I'm using displaytag to build tables with data from my db. This works well if the requested list isn't that big but if the list size grows over 2500 entries, fetching the result list takes very long (more than 5 min.). I was wondering if this behavior is normal.
How you handle big list / queries which return big results?
This article links to an example app of how to go about solving the problem. Displaytag expects to be passed a full dataset to create paging links and handle sorting. This kind of breaks the idea of paging externally on the data and fetching only those rows that are asked for (as the user pages to them). The project linked in the article describes how to go about setting this type of thing up.
If you're working with a large database, you could also have a problem executing your query. I assume you have ruled this out. If not, you have the SQL as mentioned earlier - I would run it through the DB2 query analyzer to see if there are any DB bottlenecks. The next step up the chain is to run a test of the Hibernate/DAO call in a unit test without displaytag in the mix. Again, from how you've worded things, it sounds like you've already done this.
The Displaytag hauls and stores everything in the memory (the session). Hibernate also does that. You don't want to have the entire DB table contents at once in memory (however, if the slowdown already begins at 2500 rows, it more look like a matter of badly optimized SQL query / DB table; 2500 rows should be peanuts for a decent DB, but OK, that's another story).

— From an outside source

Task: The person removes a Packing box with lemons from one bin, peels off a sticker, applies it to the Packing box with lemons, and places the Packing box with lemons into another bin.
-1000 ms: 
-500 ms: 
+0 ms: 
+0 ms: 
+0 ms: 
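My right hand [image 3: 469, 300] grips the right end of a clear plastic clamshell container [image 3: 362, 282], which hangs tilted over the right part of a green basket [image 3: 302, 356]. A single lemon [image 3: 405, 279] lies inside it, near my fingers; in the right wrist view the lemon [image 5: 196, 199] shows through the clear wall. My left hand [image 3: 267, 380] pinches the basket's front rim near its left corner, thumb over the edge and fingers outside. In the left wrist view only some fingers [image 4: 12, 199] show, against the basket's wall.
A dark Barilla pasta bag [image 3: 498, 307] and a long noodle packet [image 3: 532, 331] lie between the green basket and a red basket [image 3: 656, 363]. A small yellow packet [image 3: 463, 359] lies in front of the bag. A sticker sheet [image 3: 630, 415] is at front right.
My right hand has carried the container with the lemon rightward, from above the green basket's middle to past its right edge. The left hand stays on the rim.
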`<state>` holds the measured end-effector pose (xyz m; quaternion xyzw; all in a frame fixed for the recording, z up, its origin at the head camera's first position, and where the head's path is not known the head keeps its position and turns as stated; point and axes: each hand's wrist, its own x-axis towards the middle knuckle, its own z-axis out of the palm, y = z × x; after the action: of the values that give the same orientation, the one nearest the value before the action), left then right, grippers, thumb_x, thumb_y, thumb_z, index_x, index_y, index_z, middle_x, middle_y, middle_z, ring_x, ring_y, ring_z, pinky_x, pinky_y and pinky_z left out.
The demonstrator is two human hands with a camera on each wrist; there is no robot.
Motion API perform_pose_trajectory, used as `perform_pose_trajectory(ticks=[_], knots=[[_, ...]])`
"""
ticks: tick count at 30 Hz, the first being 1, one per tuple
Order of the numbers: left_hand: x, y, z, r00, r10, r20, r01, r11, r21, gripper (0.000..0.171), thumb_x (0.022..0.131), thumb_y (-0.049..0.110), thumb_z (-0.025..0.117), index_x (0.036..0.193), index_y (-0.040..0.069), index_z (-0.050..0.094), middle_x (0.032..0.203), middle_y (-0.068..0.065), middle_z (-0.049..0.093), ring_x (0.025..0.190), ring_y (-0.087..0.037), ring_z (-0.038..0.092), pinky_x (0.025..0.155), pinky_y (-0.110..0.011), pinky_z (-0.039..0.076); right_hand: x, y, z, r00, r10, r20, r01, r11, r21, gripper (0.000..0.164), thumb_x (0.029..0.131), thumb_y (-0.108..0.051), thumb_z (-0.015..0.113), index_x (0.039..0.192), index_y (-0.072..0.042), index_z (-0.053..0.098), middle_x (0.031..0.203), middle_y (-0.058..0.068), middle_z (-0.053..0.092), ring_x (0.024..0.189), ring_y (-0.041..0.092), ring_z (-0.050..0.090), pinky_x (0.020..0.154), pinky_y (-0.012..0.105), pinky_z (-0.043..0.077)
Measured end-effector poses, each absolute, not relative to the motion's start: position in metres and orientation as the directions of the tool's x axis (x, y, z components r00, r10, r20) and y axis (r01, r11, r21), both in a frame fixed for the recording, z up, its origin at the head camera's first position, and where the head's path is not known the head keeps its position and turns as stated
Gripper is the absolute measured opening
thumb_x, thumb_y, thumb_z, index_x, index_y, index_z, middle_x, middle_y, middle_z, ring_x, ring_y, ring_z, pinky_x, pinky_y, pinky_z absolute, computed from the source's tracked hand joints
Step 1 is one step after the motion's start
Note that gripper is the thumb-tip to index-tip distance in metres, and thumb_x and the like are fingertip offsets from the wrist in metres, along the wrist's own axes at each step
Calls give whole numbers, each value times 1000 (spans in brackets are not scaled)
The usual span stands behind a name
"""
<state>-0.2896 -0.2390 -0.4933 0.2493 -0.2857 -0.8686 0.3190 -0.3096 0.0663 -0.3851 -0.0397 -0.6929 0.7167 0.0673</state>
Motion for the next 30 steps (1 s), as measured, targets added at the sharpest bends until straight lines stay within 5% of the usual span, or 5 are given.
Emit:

Rather create a HTML table yourself with little help of JSTL c:forEach and a shot of EL. Keep one or two request parameters in the background in input type="hidden": the first row to be displayed (firstrow) and eventually the amount of rows to be displayed at once (rowcount).
Then, in your DAO class just do a SELECT stuff FROM data LIMIT firstrow OFFSET rowcount or something like that depending on the DB used. In MySQL and PostgreSQL you can use the LIMIT and/or OFFSET clause like that. In Oracle you'll need to fire a subquery. In MSSQL and DB2 you'll need to create a SP. You can do that with HQL.
Then, to page through the table, just have a bunch buttons which instructs the server side code to in/decrement the firstrow with rowcount everytime. Just do the math.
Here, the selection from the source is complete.